▸ **Exercise description**:
The data below should be copied out exactly, with its pictures omitted.

——————————

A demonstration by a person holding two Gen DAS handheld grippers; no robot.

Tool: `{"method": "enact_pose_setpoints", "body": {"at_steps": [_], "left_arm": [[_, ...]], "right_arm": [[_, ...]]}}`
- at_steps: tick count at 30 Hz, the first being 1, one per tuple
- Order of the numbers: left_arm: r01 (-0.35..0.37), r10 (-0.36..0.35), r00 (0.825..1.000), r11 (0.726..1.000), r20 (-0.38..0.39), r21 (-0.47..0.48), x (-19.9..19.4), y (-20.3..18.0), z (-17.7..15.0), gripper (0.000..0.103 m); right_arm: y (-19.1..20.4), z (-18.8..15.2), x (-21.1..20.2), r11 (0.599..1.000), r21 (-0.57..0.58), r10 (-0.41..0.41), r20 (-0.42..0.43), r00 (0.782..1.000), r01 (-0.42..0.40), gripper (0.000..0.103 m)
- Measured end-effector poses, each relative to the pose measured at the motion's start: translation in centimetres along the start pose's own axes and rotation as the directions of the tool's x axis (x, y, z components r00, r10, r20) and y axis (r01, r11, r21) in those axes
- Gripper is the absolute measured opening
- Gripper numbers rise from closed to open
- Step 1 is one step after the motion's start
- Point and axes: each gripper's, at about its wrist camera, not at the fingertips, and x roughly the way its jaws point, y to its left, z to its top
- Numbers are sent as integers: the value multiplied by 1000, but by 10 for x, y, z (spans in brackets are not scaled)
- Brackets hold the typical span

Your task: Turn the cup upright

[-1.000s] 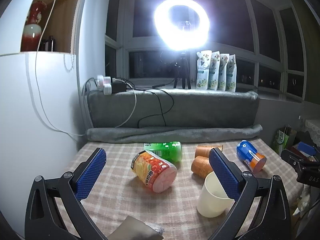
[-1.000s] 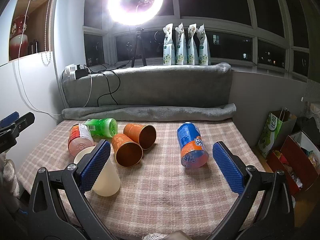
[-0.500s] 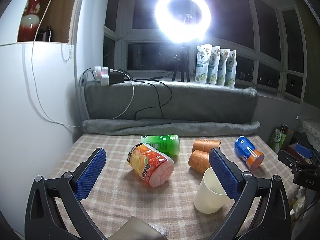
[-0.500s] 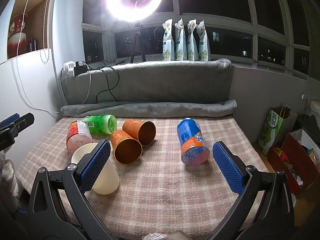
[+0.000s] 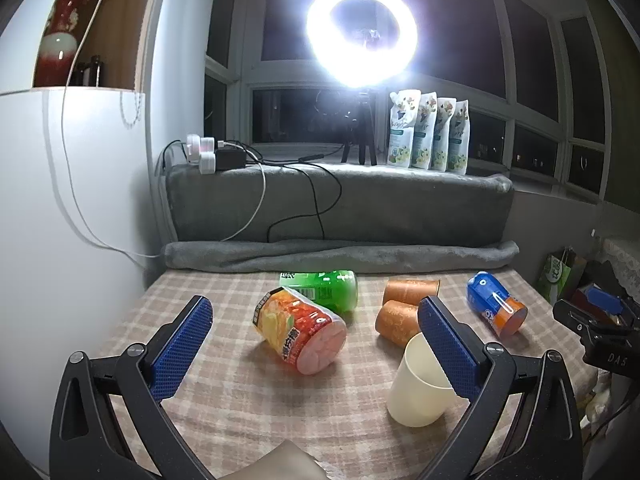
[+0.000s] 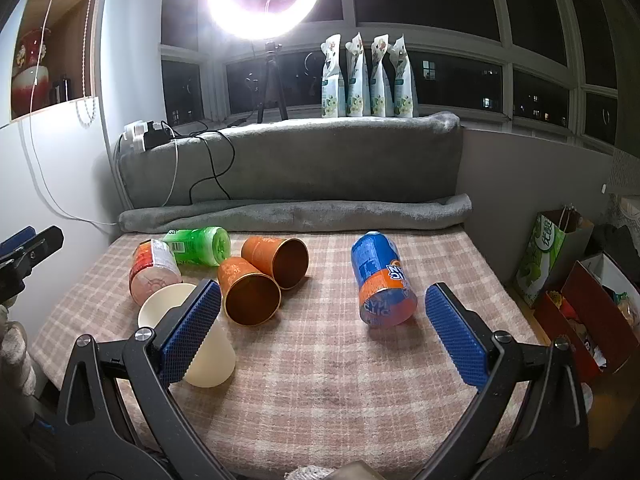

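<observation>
A cream cup (image 5: 420,392) stands upright on the checked cloth (image 5: 240,400), partly behind my left gripper's right finger; it also shows in the right wrist view (image 6: 208,360) behind the right gripper's left finger. Two orange cups (image 6: 250,292) (image 6: 280,260) lie on their sides beside it, mouths toward the right wrist camera. My left gripper (image 5: 316,344) is open and empty, above the near cloth. My right gripper (image 6: 322,330) is open and empty, above the cloth's near middle.
An orange-red snack tub (image 5: 298,332), a green tub (image 5: 320,286) and a blue-orange can (image 6: 380,276) lie on their sides. A rolled grey blanket (image 6: 296,212) lines the far edge. A white cabinet (image 5: 60,220) is left. Bags and boxes (image 6: 580,280) stand right.
Both grippers have moved slightly; the scene has shifted a little in each view. Both stay open and empty. The cups and cans have not moved.
</observation>
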Motion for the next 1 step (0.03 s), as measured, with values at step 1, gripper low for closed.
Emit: {"method": "enact_pose_setpoints", "body": {"at_steps": [1], "left_arm": [[1, -1, 1000, 1000, 1, 3, 0, 0, 0, 102]], "right_arm": [[0, 0, 0, 1000, 0, -1, -1, 1000, 1, 103]]}}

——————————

▸ **Result of this task**:
A demonstration by a person holding two Gen DAS handheld grippers; no robot.

Tool: `{"method": "enact_pose_setpoints", "body": {"at_steps": [_], "left_arm": [[_, ...]], "right_arm": [[_, ...]]}}`
- at_steps: tick count at 30 Hz, the first being 1, one per tuple
- Order of the numbers: left_arm: r01 (-0.35..0.37), r10 (-0.36..0.35), r00 (0.825..1.000), r11 (0.726..1.000), r20 (-0.38..0.39), r21 (-0.47..0.48), x (-19.9..19.4), y (-20.3..18.0), z (-17.7..15.0), gripper (0.000..0.103 m); right_arm: y (-19.1..20.4), z (-18.8..15.2), x (-21.1..20.2), r11 (0.599..1.000), r21 (-0.57..0.58), r10 (-0.41..0.41), r20 (-0.42..0.43), r00 (0.782..1.000), r01 (-0.42..0.40), gripper (0.000..0.103 m)
- Measured end-effector poses, each relative to the pose measured at the motion's start: translation in centimetres along the start pose's own axes and rotation as the directions of the tool's x axis (x, y, z components r00, r10, r20) and y axis (r01, r11, r21) in those axes
- Gripper is the absolute measured opening
- Gripper numbers rise from closed to open
- Step 1 is one step after the motion's start
- Point and axes: each gripper's, at about its wrist camera, not at the fingertips, and x roughly the way its jaws point, y to its left, z to its top
- Numbers are sent as integers: the value multiplied by 1000, but by 10 for x, y, z (spans in brackets are not scaled)
- Brackets hold the typical span

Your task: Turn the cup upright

[-1.000s] 
[-1.000s] 
[-0.500s] 
[-0.500s] 
[+0.000s] 
[+0.000s] 

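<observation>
A cream cup (image 5: 420,392) stands upright on the checked cloth (image 5: 240,400), partly behind my left gripper's right finger; it also shows in the right wrist view (image 6: 208,360) behind the right gripper's left finger. Two orange cups (image 6: 250,292) (image 6: 280,260) lie on their sides beside it, mouths toward the right wrist camera. My left gripper (image 5: 316,344) is open and empty, above the near cloth. My right gripper (image 6: 322,330) is open and empty, above the cloth's near middle.
An orange-red snack tub (image 5: 298,332), a green tub (image 5: 320,286) and a blue-orange can (image 6: 380,276) lie on their sides. A rolled grey blanket (image 6: 296,212) lines the far edge. A white cabinet (image 5: 60,220) is left. Bags and boxes (image 6: 580,280) stand right.
Both grippers have moved slightly; the scene has shifted a little in each view. Both stay open and empty. The cups and cans have not moved.
</observation>
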Motion for the next 1 step (0.03 s), as measured, with values at step 1, gripper low for closed.
Emit: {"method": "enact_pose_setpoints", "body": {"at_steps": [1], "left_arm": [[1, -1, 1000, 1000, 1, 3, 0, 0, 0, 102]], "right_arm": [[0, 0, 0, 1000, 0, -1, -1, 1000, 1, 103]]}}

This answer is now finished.